Excerpts from a dataset:
######
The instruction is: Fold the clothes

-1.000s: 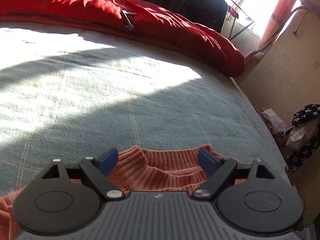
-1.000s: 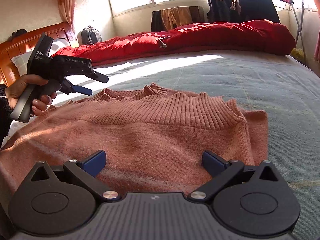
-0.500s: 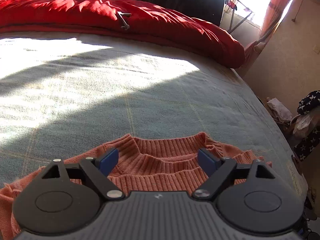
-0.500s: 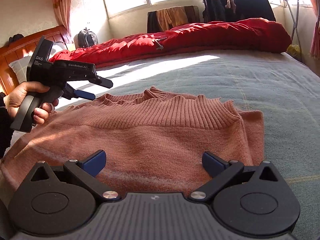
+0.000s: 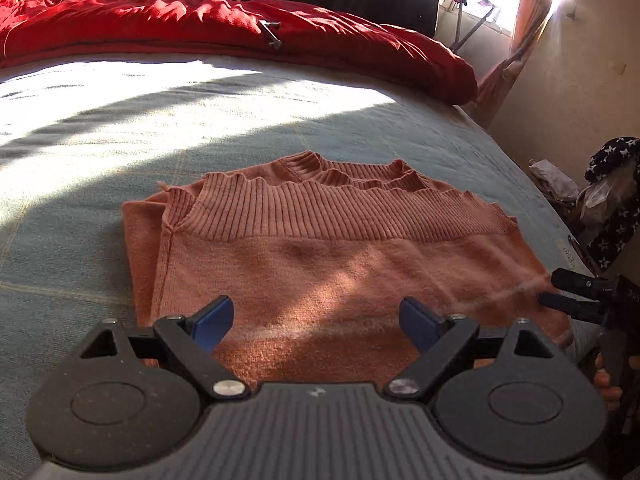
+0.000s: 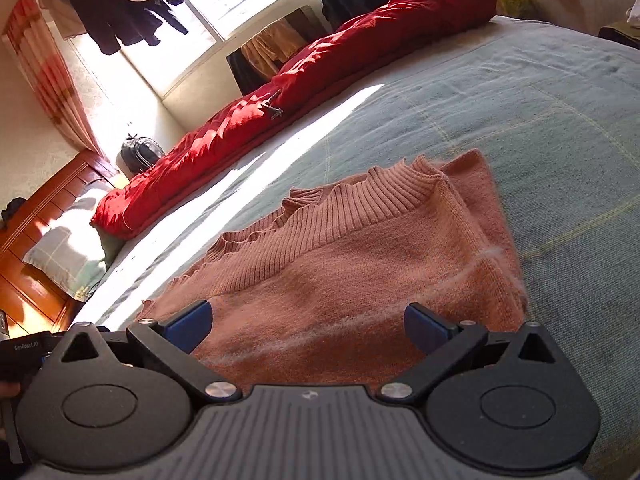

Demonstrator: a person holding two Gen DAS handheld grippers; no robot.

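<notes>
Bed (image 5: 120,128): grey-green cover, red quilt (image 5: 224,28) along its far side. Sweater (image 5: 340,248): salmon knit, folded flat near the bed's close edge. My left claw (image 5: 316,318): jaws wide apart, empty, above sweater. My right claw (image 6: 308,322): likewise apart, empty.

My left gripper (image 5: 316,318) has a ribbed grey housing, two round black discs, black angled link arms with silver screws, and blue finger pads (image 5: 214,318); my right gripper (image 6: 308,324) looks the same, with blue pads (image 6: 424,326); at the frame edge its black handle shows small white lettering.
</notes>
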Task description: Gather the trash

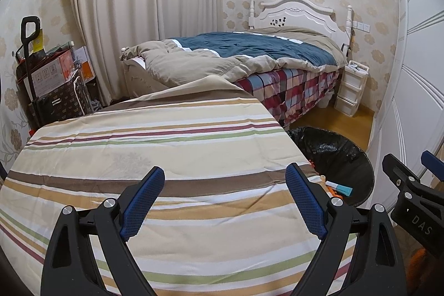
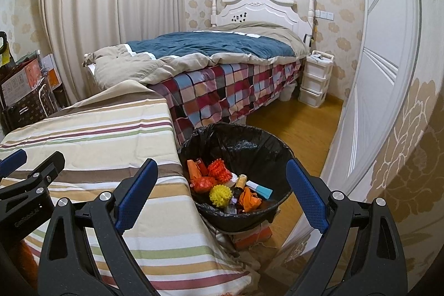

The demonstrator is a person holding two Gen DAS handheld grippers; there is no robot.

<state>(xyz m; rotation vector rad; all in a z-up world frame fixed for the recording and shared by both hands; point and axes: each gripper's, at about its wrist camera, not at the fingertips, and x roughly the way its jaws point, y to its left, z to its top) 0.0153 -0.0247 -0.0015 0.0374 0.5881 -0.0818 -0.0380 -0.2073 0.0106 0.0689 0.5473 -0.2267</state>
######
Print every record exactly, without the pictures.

→ RESULT FOR THIS TASK:
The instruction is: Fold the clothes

-1.000s: 
-1.000s: 
-0.500s: 
-0.500s: 
+0.000s: 
+0.000s: 

Demonstrator: a person holding two Gen DAS handheld grippers; no robot.

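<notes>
Bed (image 5: 120,128): grey-green cover, red quilt (image 5: 224,28) along its far side. Sweater (image 5: 340,248): salmon knit, folded flat near the bed's close edge. My left claw (image 5: 316,318): jaws wide apart, empty, above sweater. My right claw (image 6: 308,322): likewise apart, empty.

My left gripper (image 5: 316,318) has a ribbed grey housing, two round black discs, black angled link arms with silver screws, and blue finger pads (image 5: 214,318); my right gripper (image 6: 308,324) looks the same, with blue pads (image 6: 424,326); at the frame edge its black handle shows small white lettering.
</notes>
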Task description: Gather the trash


The demonstrator is a person holding two Gen DAS handheld grippers; there is no robot.

<state>(xyz m; rotation vector rad; all in a z-up world frame fixed for the recording and shared by both hands; point and axes: each gripper's, at about its wrist camera, not at the fingertips, and x roughly the way its jaws point, y to its left, z to its top) 0.0153 -0.0247 -0.0015 0.0374 0.5881 -0.0818 -0.0380 -0.2073 0.0106 0.0689 0.5473 -0.2267</state>

Nothing else remains in this exercise.